Wednesday, November 12, 2014

Flash from the Past

For Cornell’s sesquicentennial, each college gets a month in which to supply the community with an event of the college’s choosing. Arts & Sciences started things off in November with a three-day symposium on The Vietnam War at Cornell. I attended the teach-in, which featured former students and professors reminiscing about their experiences plus an advanced screening of a film-in-progress about the takeover of Willard Straight Hall in 1969.

Professor Kramnick was careful to invite former SDSers as well as men who had fought in Vietnam, for a balanced perspective. The most affecting five minutes were from a one-time professor, who wept when he remembered a favorite student’s death in-country—a student who only enlisted because he was convinced that to argue more persuasively for peace, he needed to experience war.

Although I was younger than most of the people in the room, much of the two-and-a-half hour event resonated with me. There was Dave Burak '67 (below), who enlisted Mark and me and Winnie Rossiter and others into Junior SDS. One participant recalled the Barton Hall “America Is Hard to Find” event in 1970, when the sudden, unexpected, and daring appearance of Dan Berrigan lit up the room before he was spirited away into the underground again, disguised by friends from Bread & Puppet Theater. I was there. Paul was there. Our families were there.

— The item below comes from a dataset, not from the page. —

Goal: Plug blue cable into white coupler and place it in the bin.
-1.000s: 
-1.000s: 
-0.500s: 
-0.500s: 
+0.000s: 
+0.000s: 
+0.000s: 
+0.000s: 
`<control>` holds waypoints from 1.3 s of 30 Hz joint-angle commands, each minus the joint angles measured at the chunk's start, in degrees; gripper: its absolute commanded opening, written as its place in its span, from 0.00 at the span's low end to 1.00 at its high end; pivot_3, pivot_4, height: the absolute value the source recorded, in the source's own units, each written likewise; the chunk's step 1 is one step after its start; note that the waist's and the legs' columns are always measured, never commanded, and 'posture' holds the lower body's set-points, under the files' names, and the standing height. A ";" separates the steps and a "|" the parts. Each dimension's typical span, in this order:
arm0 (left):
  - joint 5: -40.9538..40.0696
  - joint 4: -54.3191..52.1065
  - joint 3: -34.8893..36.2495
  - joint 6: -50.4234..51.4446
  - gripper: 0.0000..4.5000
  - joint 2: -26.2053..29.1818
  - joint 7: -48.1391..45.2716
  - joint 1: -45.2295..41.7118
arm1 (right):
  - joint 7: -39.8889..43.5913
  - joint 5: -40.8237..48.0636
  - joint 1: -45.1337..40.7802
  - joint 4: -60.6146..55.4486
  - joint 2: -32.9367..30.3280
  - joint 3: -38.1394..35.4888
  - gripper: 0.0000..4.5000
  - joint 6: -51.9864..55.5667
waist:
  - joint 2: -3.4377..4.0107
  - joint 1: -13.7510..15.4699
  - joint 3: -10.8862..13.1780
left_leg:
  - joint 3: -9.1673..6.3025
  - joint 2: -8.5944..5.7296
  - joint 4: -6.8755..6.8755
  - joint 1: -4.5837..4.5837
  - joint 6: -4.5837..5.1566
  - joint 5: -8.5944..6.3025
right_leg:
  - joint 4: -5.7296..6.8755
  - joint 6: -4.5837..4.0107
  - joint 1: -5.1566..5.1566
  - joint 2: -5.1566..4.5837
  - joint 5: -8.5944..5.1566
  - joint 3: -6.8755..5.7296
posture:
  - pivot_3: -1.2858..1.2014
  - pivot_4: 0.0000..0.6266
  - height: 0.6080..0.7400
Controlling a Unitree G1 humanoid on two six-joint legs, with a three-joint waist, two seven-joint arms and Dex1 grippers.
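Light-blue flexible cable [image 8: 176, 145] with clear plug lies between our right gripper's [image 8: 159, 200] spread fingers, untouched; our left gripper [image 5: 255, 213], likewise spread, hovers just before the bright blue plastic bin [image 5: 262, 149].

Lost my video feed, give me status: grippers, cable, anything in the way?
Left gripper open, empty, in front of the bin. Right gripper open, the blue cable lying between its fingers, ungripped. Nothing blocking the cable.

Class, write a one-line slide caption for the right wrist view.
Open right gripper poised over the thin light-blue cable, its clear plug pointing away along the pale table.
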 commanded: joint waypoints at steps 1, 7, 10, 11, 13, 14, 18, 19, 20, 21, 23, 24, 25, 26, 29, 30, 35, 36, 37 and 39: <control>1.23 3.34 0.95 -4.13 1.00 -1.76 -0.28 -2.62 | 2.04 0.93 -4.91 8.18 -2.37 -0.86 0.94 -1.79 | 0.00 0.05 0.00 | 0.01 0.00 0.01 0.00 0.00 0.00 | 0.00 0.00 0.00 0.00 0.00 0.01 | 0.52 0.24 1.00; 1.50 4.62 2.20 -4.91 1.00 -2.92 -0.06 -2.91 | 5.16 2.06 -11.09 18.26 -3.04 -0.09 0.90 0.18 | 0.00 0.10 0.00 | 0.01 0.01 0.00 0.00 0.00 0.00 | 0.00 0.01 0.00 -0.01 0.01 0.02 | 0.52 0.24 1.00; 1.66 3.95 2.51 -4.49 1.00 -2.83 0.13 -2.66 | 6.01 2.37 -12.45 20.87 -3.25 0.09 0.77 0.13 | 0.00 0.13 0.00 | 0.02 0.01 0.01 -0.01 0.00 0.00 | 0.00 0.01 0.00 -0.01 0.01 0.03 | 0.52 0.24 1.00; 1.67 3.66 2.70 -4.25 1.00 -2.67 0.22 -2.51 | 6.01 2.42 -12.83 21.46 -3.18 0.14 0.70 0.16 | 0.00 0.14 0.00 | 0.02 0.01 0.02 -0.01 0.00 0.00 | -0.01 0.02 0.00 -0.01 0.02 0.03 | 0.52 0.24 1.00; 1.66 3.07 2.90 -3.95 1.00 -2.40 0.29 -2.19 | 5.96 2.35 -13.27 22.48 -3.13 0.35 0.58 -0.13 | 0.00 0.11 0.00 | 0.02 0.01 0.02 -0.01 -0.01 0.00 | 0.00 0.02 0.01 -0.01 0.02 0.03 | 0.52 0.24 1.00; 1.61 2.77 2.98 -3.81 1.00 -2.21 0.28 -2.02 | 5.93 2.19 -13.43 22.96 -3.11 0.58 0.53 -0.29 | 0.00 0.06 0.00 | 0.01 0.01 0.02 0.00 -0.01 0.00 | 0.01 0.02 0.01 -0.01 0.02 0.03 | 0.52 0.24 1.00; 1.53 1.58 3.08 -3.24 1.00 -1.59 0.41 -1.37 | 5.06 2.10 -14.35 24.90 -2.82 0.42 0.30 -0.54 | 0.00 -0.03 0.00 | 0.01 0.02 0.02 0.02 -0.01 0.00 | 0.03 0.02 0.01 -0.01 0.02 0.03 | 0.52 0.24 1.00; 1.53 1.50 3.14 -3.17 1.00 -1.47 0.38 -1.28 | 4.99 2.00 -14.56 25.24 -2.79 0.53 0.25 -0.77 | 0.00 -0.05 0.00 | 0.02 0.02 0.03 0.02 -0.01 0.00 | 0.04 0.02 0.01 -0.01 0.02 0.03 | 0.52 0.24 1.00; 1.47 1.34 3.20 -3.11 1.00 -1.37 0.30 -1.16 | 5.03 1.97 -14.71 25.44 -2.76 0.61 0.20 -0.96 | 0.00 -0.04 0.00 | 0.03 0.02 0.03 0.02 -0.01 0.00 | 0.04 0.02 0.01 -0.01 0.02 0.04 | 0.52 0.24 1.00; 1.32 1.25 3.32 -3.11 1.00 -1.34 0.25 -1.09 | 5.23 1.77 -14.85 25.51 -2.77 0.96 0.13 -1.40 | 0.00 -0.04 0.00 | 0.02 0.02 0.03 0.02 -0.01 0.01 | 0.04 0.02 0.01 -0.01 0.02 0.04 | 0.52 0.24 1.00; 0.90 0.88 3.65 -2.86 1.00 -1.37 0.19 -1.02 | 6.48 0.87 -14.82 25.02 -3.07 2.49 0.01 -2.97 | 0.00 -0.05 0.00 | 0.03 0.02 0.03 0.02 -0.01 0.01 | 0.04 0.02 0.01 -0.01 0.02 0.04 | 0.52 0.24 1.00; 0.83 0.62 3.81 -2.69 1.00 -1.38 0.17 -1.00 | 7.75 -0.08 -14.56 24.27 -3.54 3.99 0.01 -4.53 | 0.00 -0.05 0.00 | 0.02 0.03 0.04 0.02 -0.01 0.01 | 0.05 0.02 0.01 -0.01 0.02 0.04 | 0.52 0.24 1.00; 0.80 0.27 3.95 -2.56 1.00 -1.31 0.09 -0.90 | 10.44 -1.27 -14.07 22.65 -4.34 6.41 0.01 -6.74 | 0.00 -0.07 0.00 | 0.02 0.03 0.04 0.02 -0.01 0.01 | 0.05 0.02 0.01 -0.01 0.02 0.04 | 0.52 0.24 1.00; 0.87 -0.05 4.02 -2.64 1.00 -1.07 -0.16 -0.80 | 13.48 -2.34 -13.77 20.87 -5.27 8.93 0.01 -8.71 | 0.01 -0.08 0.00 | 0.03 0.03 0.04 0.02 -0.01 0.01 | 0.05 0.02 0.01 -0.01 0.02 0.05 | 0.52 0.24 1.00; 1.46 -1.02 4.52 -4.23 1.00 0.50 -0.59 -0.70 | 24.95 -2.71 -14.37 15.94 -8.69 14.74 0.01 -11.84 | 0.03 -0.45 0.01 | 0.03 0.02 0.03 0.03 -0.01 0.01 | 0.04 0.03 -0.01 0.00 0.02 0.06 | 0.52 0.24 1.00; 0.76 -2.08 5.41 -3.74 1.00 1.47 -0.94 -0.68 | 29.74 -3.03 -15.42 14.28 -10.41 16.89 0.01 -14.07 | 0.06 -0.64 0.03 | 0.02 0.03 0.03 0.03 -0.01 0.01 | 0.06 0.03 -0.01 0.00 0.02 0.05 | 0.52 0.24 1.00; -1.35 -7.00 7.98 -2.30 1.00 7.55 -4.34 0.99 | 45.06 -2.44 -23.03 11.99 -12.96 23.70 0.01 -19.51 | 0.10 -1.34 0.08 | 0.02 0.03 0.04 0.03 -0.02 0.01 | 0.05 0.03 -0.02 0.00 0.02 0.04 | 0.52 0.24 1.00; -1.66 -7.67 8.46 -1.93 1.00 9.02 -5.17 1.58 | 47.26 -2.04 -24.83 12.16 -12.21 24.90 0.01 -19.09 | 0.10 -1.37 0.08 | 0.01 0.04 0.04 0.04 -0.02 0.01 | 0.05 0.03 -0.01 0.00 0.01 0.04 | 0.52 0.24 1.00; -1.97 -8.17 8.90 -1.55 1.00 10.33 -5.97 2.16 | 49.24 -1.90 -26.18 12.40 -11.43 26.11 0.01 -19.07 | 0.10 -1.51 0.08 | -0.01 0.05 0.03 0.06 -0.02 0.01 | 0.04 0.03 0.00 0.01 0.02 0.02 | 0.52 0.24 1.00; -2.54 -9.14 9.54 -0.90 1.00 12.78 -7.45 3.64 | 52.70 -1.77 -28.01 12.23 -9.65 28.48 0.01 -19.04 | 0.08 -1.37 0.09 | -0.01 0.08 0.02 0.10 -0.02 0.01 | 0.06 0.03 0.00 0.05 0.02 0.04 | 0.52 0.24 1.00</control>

The footage from the documentary reminded me of things I’d long forgotten—the long meetings of faculty at Bailey Hall as the university tried to decide what to do about the appearance of arms on campus, the way in which town and gown divided and the children of professors were forced to take sides on issues that were certainly over our heads at the time.

This was a time that would soon blow up families I knew—the Rossiters and the Perkinses, among others—not to mention the families of boys who went away and never came back, or moved to Canada, or went away and came back changed. Yes, I was alive for JFK’s assassination, but it’s the antiwar era that left its mark on me. Olivia’s generation has nothing comparable. Take away the draft, and war is rendered hazy and impersonal.

It was interesting to be in a roomful of people who shared the same points of reference.

Sunday, November 9, 2014

Polonius Was Right

There's nothing much to add to the chorus of mea culpas and finger pointing coming from Democrats about our hideous trouncing on November 4. Democrats lost for lots of reasons, only some of which were related to outside money. The most obvious reason has to do with failing to stand for anything, much less for Democratic principles, and running away from the administration's successes while failing to call them on their failures. The remarkable cave-in of NY's Working Families Party, which lost any credibility it had left when it made a toothless deal with Cuomo, is just one example of progressives making deals with the devil to avoid confrontation.

Campaigns should be about confrontation. Polonius told Laertes, "Beware/Of entrance to a quarrel, but being in,/Bear ’t that th' opposèd may beware of thee." If you're not willing to stand up for yourself and define yourself, you allow your opponent to define you. That happened time and time again this year. "This above all: to thine own self be true,/And it must follow, as the night the day,/Thou canst not then be false to any man." If you're pretending to be centrist, or working-class, or a teen mom, or something that you really are not, your campaign won't pass the smell test, and the electorate will feel used. If you leave little room between yourself and your opponent because you are afraid to come out as [anti-fracking/pro-choice/pro-ACA/anti-gun/fill-in-the-blank], you take away any reason to vote for you. And if you campaign on trivia rather than on something big like income inequality, your campaign loses meaning and fades into the noise.

I wonder whether the cautious Clintons, whose stumping this year was more useless than not, will learn something from all this. I know that 2016 will be a very different year for lots of reasons, only some of which will be related to outside money. Let's hope one of the differences is the way Democrats talk about themselves and their ideals.